On Fri, Jul 10, 2020 at 7:14 AM Jiri Denemark <jdenemar@xxxxxxxxxx> wrote:
On Sun, Jul 05, 2020 at 12:45:55 -0400, Mark Mielke wrote:
> With 6.4.0, live migration was working fine with Qemu 5.0. After trying out
> 6.5.0, migration broke with the following error:
>
> libvirt.libvirtError: internal error: unable to execute QEMU command
> 'migrate': State blocked by non-migratable CPU device (invtsc flag)
Could you please describe the reproducer steps? For example, was the
domain you're trying to migrate already running when you upgrade libvirt
or is it freshly started by the new libvirt?
The original case was:
1) Machine X running libvirt 6.4.0 + qemu 5.0
2) Machine Y running libvirt 6.5.0 + qemu 5.0
3) Live migration from X to Y works. Guest appears fine.

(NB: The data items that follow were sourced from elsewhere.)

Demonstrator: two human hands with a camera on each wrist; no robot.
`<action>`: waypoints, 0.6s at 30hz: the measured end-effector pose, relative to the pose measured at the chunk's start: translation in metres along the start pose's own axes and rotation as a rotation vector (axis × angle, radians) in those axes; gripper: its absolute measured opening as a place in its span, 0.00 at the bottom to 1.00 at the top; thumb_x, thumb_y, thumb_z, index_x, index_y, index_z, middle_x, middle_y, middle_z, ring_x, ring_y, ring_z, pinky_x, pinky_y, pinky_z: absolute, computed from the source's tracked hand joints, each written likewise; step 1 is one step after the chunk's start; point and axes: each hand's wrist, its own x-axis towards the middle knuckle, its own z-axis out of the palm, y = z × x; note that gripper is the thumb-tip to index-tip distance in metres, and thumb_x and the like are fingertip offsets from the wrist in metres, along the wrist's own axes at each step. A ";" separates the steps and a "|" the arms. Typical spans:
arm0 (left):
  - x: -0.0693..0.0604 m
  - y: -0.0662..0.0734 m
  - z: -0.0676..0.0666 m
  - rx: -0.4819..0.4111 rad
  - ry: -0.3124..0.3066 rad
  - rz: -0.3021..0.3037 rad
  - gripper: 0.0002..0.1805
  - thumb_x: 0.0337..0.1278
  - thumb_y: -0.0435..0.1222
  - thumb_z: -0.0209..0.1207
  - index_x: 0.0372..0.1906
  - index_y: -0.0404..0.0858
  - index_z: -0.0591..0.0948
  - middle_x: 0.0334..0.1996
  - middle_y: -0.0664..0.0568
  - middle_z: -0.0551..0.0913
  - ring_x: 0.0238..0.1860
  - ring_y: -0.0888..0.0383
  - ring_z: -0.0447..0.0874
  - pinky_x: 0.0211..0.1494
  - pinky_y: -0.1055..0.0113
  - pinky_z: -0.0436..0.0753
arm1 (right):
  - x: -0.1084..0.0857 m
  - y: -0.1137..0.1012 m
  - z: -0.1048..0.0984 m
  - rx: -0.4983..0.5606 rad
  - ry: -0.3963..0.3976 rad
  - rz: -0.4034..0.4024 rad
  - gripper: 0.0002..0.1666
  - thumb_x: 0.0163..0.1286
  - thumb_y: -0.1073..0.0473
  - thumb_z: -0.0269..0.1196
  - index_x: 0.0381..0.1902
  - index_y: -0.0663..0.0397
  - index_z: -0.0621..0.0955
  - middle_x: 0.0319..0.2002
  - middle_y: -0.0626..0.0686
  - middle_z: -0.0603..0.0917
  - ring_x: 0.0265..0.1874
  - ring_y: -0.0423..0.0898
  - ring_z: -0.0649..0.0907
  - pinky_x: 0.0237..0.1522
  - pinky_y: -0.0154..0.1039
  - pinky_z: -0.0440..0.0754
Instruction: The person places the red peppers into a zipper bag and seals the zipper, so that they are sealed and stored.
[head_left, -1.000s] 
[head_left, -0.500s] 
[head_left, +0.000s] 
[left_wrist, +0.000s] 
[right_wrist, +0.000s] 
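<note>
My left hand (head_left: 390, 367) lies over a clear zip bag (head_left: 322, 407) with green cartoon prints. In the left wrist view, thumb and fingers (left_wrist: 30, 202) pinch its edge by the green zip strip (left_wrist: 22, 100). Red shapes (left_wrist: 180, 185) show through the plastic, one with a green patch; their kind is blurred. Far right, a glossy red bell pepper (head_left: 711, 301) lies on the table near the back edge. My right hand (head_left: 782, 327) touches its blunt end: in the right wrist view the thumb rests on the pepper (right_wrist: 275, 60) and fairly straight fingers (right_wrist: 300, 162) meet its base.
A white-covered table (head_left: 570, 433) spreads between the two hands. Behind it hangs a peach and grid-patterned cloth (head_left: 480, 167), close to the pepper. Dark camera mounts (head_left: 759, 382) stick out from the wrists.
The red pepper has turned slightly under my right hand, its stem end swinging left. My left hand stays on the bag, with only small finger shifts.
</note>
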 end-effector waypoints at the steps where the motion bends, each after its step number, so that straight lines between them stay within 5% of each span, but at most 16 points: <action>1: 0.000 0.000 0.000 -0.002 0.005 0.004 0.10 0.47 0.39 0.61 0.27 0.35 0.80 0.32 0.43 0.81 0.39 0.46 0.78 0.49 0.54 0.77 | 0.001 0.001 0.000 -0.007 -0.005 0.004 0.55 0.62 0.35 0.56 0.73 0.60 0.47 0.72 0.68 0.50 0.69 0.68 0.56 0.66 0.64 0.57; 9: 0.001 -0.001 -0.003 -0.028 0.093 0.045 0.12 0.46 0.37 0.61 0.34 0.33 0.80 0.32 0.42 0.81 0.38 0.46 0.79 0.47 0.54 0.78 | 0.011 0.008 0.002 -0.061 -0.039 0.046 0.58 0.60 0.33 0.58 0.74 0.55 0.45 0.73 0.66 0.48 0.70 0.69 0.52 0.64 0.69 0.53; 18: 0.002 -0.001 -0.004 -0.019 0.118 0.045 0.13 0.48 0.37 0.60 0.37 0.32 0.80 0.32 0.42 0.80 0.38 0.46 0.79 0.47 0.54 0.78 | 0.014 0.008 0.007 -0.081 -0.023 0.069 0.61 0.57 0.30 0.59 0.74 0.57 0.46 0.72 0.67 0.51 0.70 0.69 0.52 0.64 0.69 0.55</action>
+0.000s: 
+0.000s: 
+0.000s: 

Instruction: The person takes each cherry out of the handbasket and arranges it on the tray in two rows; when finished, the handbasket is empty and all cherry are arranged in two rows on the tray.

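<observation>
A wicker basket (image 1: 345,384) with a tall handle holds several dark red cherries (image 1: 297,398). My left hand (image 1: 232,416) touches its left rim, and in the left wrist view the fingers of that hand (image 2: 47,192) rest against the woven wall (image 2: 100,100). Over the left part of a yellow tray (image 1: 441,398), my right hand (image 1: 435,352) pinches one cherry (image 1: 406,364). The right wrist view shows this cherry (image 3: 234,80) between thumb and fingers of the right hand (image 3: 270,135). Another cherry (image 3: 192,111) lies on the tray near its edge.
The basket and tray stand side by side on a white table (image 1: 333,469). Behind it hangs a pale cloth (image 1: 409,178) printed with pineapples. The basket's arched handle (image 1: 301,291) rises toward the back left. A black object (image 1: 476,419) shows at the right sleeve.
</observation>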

4) Upgrade Machine X from libvirt 6.4.0 to 6.5.0 and reboot.
5) Live migration from Y to X fails with the message shown.
In each case, live migration was done with OpenStack Train directing libvirt + qemu.
And it would be helpful to see the <cpu> element as shown by virsh
dumpxml before you try to start the domain as well as the QEMU command
line libvirt used to start the domain (in
/var/log/libvirt/qemu/$VM.log).
The <cpu> element looks like this:
<cpu mode='host-passthrough' check='none'>
<topology sockets='1' dies='1' cores='4' threads='2'/>
</cpu>
<topology sockets='1' dies='1' cores='4' threads='2'/>
</cpu>
The QEMU command line is very long, and includes details I would avoid publishing publicly unless you need them. The "-cpu" portion is just:
-cpu host
The QEMU command line itself is generated from libvirt, which is directed by OpenStack Train.
> commit 201bd5db639c063862b0c1b1abfab9a9a7c92591
> Author: Jiri Denemark <jdenemar@xxxxxxxxxx>
> Date: Tue Jun 2 15:34:07 2020 +0200
>
> qemu: Fill default value in //cpu/@migratable attribute
>
> Before QEMU introduced migratable CPU property, "-cpu host" included all
> features that could be enabled on the host, even those which would block
> migration. In other words, the default was equivalent to migratable=off.
> When the migratable property was introduced, the default changed to
> migratable=on. Let's record the default in domain XML.
>
> Signed-off-by: Jiri Denemark <jdenemar@xxxxxxxxxx>
> Reviewed-by: Michal Privoznik <mprivozn@xxxxxxxxxx>
>
> Before this change, qemu was still being launched with "-cpu host", which
> for any somewhat modern version of qemu, defaults to migratable=on. The
> above comment acknowledges this, however, the implementation chooses the
> pessimistic and ancient (and no longer applicable!) value of migratable=off:
>
> + if (qemuCaps &&
> + def->cpu->mode == VIR_CPU_MODE_HOST_PASSTHROUGH &&
> + !def->cpu->migratable) {
> + if (virQEMUCapsGet(qemuCaps, QEMU_CAPS_CPU_MIGRATABLE))
> + def->cpu->migratable = VIR_TRISTATE_SWITCH_ON;
>
> *+ else if (ARCH_IS_X86(def->os.arch))+
> def->cpu->migratable = VIR_TRISTATE_SWITCH_OFF;*
> + }
The implementation seems to be doing exactly what the commit message
says. The migratable=off default should be used only when QEMU does not
support -cpu host,migratable=on|off, that is only when QEMU is very old.
Every non-ancient version of libvirt should have the
QEMU_CAPS_CPU_MIGRATABLE set and thus this code should choose
migrateble=on default.
I wasn't sure what QEMU_CAPS_CPU_MIGRATABLE represents. I initially suspected what you are saying, but since it apparently did not work the way I expected, I then presumed it does not work the way I expected. :-)
Is QEMU_CAPS_CPU_MIGRATABLE only from the <cpu> element? If so, doesn't this mean that it is not explicitly listed for host-passthrough, and this means the check is not detecting whether it is enabled or not properly?
> I think it is not a requirement for "migratable=XXX" to be explicit in
> libvirt. However, if there is some reason I am unaware of, and it is
> important for libvirt to know, then I think it is important for libvirt to
> find out the authoritative state rather than guessing.
Explicit defaults are always better for two reasons: they are visible to
users and they don't silently change.
I think it can go either way. There is also convention over configuration as a competing principle. However, I also prefer explicit. Just, it needs to be correct, otherwise explicit can be very bad, as it seems in my case. :-)
Thanks,